_Instructions to follow_:
Take the data below and copy exactly the lines starting at the one with "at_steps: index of" and finishing at the one with "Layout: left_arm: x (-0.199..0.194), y", both included.
Start of Source data
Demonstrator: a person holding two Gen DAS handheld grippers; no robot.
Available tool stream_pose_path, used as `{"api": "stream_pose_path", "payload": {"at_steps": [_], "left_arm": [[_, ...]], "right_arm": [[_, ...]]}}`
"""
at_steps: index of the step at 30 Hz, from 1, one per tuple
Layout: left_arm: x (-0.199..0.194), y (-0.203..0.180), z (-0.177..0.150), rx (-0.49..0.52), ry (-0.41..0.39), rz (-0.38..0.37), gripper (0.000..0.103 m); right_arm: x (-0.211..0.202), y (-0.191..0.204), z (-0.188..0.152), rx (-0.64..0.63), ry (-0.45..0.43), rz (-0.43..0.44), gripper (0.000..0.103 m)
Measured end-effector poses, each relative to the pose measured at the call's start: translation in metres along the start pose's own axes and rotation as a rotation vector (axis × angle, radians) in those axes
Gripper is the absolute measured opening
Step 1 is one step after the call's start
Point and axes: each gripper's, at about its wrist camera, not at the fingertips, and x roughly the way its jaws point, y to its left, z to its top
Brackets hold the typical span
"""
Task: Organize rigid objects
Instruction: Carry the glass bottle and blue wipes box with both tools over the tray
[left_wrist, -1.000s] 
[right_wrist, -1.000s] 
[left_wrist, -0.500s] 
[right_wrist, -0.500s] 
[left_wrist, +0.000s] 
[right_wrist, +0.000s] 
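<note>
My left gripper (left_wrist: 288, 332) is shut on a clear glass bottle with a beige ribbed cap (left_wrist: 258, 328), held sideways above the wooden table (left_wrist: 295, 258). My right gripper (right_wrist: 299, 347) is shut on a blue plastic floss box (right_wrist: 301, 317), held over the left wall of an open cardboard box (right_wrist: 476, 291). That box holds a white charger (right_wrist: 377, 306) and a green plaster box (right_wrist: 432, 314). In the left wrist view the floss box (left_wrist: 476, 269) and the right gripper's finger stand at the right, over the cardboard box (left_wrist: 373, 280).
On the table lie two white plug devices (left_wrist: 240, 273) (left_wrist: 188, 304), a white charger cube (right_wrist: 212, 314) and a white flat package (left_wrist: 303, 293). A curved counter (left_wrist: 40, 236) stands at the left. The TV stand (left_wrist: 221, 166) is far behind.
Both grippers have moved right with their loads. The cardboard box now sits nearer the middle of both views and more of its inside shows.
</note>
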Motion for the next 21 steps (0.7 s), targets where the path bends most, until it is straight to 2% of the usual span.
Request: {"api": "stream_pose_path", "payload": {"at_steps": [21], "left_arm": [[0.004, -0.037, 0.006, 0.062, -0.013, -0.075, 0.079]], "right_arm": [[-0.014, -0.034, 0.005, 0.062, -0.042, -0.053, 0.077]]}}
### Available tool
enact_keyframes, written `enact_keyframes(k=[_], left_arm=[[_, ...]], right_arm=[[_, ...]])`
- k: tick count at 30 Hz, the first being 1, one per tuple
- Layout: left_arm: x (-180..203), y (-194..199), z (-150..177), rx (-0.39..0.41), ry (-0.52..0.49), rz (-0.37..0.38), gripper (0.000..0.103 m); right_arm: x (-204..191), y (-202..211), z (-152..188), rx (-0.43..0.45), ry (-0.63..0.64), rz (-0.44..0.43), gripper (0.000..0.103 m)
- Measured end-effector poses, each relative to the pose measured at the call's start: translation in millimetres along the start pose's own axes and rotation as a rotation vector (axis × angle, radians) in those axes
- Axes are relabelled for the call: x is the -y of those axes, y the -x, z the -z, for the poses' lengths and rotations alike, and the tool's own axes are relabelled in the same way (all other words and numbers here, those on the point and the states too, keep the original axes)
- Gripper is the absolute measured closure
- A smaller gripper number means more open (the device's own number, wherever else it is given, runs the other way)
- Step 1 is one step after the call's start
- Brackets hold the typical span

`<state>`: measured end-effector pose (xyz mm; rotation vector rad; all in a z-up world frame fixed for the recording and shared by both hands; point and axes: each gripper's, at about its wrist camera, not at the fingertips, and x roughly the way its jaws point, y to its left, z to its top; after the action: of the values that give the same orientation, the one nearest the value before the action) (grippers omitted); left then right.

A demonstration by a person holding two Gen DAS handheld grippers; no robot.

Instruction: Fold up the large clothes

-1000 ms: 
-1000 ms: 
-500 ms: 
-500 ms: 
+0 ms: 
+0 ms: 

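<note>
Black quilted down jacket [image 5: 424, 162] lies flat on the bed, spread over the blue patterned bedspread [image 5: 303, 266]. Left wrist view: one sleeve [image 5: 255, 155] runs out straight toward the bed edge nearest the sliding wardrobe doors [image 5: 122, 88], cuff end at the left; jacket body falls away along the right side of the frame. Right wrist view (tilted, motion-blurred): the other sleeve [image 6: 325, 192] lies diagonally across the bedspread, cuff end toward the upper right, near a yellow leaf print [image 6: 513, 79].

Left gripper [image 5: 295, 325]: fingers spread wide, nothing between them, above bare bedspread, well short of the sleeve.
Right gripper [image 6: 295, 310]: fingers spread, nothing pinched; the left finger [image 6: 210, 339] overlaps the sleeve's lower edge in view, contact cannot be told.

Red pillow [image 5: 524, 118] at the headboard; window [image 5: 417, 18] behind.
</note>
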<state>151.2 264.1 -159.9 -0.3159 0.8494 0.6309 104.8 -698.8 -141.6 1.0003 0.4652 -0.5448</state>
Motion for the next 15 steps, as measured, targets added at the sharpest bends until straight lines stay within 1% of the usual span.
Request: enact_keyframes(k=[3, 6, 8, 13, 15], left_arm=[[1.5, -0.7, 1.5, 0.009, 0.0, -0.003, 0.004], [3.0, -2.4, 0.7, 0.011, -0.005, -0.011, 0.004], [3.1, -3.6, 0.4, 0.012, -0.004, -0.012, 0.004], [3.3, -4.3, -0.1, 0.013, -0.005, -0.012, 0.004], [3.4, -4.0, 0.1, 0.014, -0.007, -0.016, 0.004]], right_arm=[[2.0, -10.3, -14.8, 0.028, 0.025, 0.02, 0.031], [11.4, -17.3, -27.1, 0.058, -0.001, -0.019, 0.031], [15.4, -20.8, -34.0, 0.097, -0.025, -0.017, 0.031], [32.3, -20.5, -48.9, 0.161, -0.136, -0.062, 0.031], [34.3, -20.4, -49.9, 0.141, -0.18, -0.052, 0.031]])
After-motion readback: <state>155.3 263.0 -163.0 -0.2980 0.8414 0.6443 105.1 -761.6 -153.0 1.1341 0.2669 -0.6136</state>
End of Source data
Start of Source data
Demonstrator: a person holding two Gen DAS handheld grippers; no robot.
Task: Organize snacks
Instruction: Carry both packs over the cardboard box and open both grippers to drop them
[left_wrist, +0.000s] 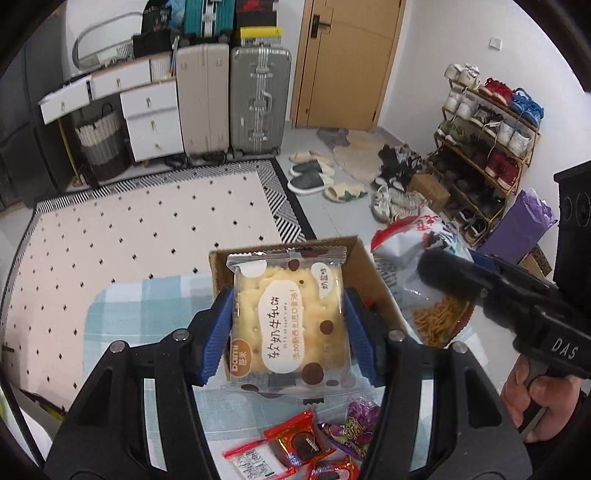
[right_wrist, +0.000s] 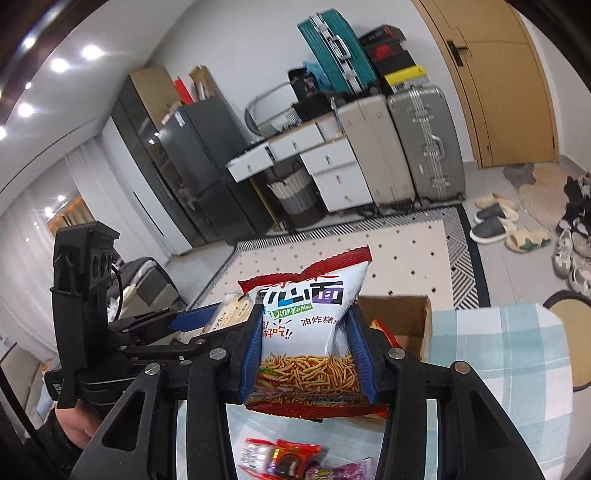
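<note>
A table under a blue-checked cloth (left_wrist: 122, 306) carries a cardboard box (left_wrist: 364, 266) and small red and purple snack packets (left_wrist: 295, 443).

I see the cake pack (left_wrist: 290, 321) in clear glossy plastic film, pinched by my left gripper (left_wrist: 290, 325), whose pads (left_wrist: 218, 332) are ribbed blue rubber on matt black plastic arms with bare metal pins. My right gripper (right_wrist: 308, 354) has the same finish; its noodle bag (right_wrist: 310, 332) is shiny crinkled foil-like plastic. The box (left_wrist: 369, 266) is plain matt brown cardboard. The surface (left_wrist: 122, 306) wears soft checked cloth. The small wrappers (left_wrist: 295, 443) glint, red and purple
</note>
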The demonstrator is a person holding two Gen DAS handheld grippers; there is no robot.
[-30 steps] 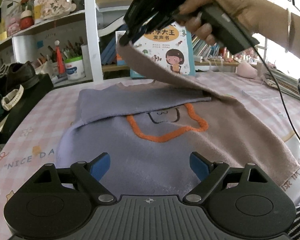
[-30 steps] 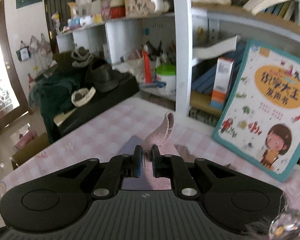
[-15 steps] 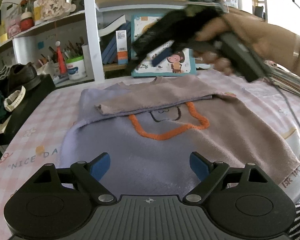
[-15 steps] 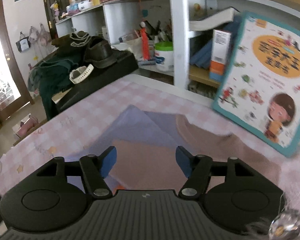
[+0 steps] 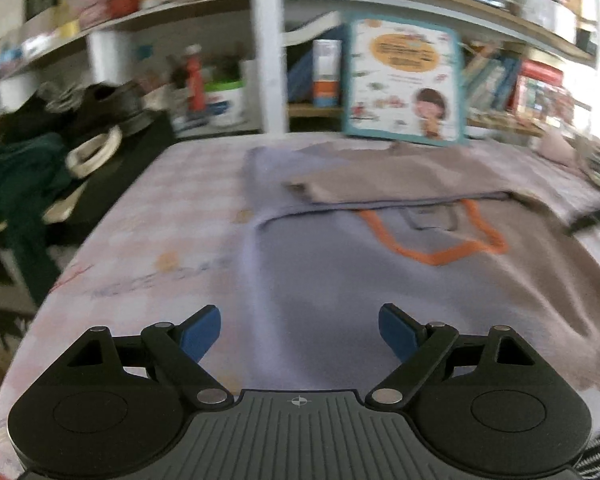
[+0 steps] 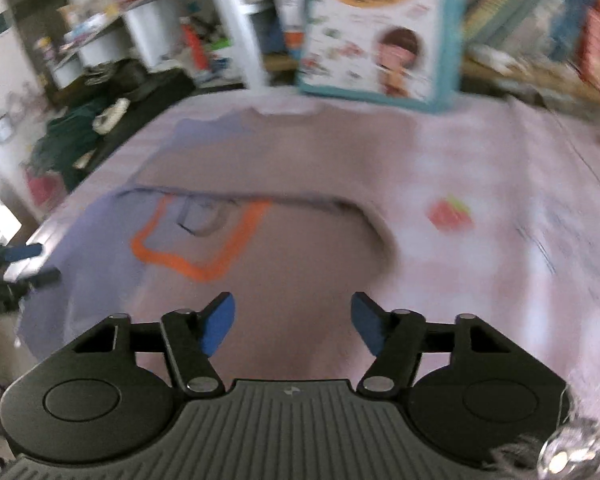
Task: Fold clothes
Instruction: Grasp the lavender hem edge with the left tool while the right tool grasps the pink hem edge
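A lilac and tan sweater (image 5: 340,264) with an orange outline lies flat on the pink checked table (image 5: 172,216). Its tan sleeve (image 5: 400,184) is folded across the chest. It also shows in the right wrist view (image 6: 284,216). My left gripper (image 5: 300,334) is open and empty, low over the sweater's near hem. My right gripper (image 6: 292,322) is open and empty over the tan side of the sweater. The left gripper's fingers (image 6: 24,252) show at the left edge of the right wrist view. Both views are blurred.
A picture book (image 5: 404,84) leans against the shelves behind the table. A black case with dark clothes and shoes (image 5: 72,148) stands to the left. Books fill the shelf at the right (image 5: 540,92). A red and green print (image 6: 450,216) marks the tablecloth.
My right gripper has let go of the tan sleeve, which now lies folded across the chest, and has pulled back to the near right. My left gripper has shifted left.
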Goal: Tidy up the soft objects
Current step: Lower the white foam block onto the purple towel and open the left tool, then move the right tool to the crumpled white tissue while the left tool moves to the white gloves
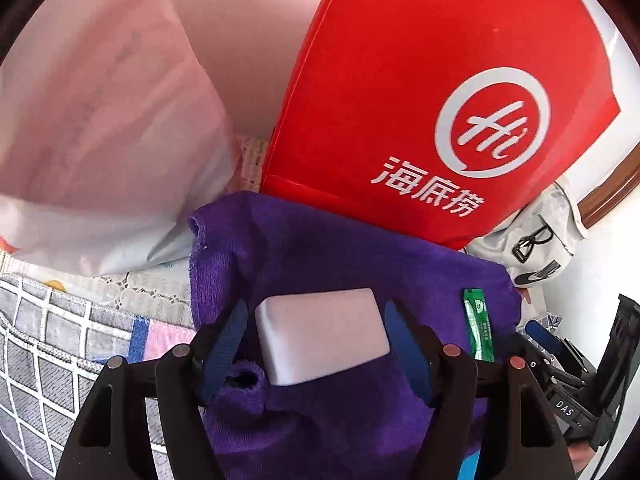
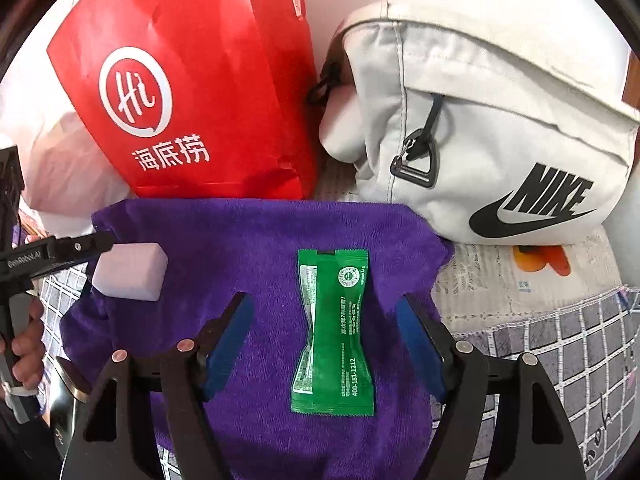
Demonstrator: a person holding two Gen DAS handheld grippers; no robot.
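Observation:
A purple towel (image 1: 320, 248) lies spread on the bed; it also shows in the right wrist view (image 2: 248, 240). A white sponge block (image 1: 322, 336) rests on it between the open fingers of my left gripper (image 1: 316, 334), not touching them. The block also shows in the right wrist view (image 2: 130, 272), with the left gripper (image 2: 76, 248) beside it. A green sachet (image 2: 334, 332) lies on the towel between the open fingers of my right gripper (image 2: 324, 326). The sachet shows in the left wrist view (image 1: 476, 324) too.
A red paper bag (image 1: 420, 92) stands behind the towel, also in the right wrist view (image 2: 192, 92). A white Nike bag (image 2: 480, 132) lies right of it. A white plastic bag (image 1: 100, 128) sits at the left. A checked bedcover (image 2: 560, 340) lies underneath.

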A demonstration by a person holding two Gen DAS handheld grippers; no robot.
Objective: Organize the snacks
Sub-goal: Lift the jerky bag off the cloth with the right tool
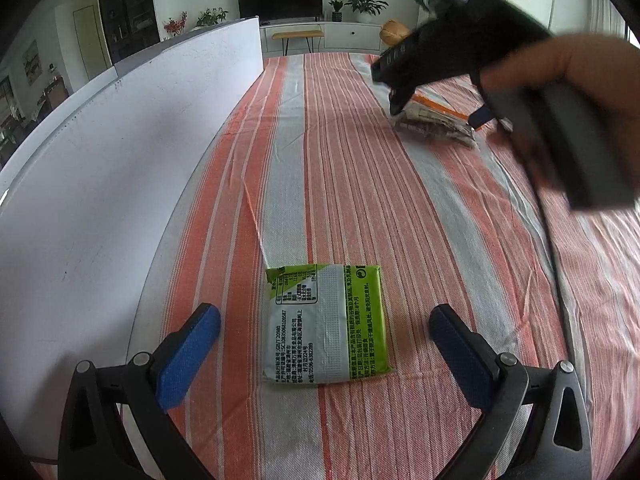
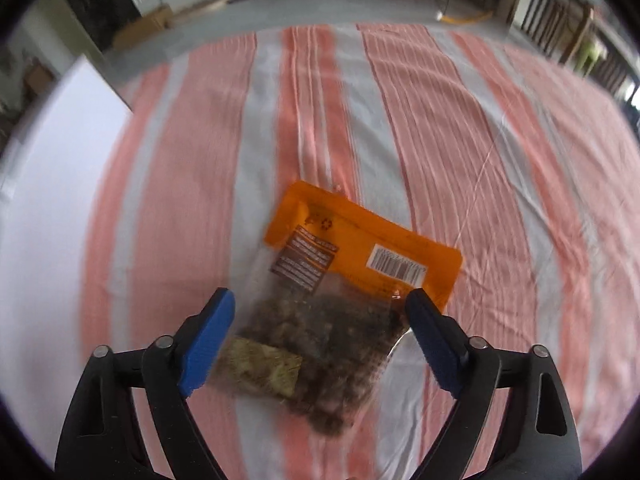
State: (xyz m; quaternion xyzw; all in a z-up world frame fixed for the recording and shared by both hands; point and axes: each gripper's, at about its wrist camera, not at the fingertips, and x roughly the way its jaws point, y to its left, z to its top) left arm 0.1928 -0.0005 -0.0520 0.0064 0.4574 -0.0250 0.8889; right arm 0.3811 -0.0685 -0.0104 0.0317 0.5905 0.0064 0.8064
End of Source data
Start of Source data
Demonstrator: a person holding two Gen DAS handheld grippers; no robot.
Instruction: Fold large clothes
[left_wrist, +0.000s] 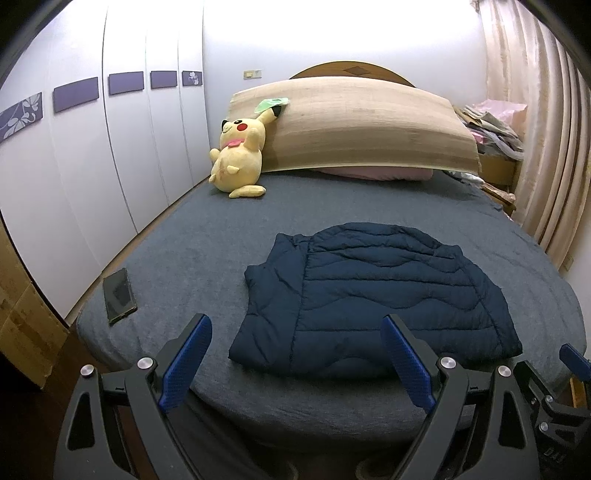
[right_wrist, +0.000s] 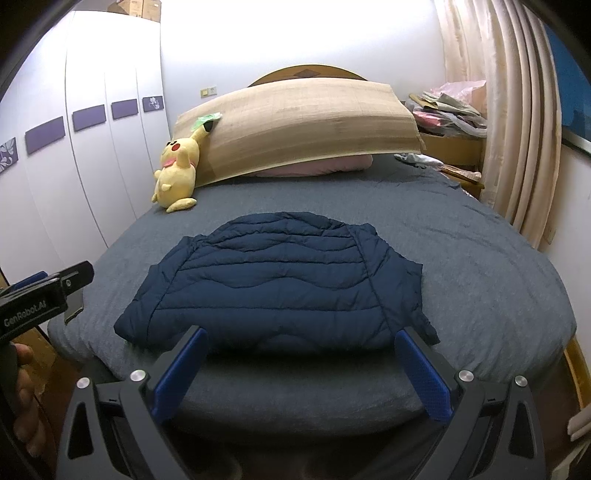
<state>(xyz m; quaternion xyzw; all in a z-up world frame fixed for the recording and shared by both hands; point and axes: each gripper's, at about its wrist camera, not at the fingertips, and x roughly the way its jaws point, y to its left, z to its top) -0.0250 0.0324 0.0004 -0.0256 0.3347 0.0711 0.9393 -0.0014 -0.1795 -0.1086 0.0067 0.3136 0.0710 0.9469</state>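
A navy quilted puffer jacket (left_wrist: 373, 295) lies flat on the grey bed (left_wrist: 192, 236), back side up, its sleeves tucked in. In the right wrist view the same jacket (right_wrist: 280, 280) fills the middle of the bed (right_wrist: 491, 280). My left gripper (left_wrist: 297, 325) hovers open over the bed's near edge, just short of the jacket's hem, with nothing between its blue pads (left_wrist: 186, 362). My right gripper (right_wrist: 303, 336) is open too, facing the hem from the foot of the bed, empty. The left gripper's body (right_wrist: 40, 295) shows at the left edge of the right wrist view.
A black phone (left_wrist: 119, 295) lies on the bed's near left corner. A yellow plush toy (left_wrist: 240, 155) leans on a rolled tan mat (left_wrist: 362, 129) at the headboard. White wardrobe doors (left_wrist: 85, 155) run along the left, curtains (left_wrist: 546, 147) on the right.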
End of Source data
_Output for this task_:
at_steps: index of the step at 30 Hz, from 1, one per tuple
Layout: left_arm: x (-0.199..0.194), y (-0.203..0.180), z (-0.177..0.150), rx (-0.49..0.52), ry (-0.41..0.39), rz (-0.38..0.37), gripper (0.000..0.103 m); right_arm: x (-0.211..0.202), y (-0.191..0.204), z (-0.188..0.152), rx (-0.64..0.63), ry (-0.45..0.43), rz (-0.43..0.44), gripper (0.000..0.103 m)

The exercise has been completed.